Mémoire verte
L'histoire de cette oeuvre
Celui-là, il est né d’une histoire. J’étais en train de raconter l’un des chapitres les plus fascinants et les plus sombres de l’histoire de la peinture — celle des verts toxiques, ces pigments à l’arsenic qui ont empoisonné l’Europe pendant plus d’un siècle. Le Vert de Scheele, le Vert de Paris. Des couleurs d’une beauté à couper le souffle, et d’une dangerosité que personne ne voulait voir.

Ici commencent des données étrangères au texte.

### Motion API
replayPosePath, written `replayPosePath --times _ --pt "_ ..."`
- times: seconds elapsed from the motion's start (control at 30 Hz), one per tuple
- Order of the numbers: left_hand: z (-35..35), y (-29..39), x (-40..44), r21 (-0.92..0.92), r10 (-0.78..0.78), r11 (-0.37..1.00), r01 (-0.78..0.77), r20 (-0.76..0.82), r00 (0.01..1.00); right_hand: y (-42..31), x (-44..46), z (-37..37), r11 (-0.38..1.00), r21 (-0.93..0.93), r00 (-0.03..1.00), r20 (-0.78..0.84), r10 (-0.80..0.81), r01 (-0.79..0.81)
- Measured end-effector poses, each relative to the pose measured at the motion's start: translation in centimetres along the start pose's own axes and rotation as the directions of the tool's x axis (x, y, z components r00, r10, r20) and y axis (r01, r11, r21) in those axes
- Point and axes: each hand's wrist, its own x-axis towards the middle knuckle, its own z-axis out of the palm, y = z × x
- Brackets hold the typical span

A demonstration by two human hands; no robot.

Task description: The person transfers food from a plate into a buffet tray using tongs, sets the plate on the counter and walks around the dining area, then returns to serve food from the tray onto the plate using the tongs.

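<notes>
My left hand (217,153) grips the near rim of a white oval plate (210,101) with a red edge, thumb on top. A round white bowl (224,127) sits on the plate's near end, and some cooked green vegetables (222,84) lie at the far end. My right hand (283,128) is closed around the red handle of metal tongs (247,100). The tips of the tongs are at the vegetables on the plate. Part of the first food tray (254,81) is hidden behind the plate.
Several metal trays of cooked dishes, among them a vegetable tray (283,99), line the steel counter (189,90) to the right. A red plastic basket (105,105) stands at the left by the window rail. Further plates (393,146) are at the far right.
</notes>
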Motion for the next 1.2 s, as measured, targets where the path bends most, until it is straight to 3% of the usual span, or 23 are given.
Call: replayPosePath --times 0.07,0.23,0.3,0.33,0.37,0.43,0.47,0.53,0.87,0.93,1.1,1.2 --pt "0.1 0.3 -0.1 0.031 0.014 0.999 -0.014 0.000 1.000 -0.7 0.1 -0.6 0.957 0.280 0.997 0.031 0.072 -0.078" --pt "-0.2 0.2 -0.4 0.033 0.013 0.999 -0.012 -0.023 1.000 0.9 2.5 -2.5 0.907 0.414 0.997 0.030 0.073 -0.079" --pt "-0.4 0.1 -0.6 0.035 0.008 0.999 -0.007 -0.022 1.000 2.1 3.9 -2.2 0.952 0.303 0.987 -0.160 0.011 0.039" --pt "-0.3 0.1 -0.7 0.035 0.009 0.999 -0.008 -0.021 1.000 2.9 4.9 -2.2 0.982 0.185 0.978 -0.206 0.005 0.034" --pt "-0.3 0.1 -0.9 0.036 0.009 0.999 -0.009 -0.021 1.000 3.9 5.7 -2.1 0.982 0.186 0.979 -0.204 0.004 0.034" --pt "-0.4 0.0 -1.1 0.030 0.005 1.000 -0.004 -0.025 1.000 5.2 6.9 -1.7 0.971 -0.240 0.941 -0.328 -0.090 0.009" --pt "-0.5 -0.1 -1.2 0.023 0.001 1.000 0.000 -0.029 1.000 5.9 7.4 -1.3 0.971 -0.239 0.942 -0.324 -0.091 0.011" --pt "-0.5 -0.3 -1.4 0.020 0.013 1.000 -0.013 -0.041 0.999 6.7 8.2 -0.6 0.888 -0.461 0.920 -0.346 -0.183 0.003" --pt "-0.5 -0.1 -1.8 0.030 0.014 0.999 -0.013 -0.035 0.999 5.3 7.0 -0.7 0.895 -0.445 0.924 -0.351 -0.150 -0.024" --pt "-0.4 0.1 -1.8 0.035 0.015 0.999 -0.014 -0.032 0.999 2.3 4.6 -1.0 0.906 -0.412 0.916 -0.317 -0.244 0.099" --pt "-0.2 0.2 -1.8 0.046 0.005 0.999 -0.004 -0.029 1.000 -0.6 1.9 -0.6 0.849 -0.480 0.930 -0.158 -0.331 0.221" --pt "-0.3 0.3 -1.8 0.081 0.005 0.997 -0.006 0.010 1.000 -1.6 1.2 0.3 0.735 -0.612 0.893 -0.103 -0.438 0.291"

Et pendant que je racontais cette histoire, je peignais. Il me fallait quelque chose qui incarne cette dualité — le beau et le mortel, la nature et le poison. Un crâne s’est imposé. Pas un crâne dur, pas un symbole macabre de film d’horreur. Un crâne doux, presque végétal, qui émerge des feuilles et des fleurs comme si la nature le reprenait doucement. Vert, évidemment. Ce vert translucide qui laisse passer la lumière à travers les lavis — exactement comme ces pigments qui fascinaient tant les peintres du XIXe.
Les fleurs roses et les baies sombres autour de lui, c’est la vie qui insiste. Qui pousse malgré tout. Ce petit nid de branchages sur lequel il repose, c’est ce qui reste quand le danger est passé — quelque chose de fragile, mais de tendre.
Cette aquarelle, c’est un memento mori à ma façon. Un rappel que la beauté a parfois un prix, mais que la nature finit toujours par reprendre ses droits.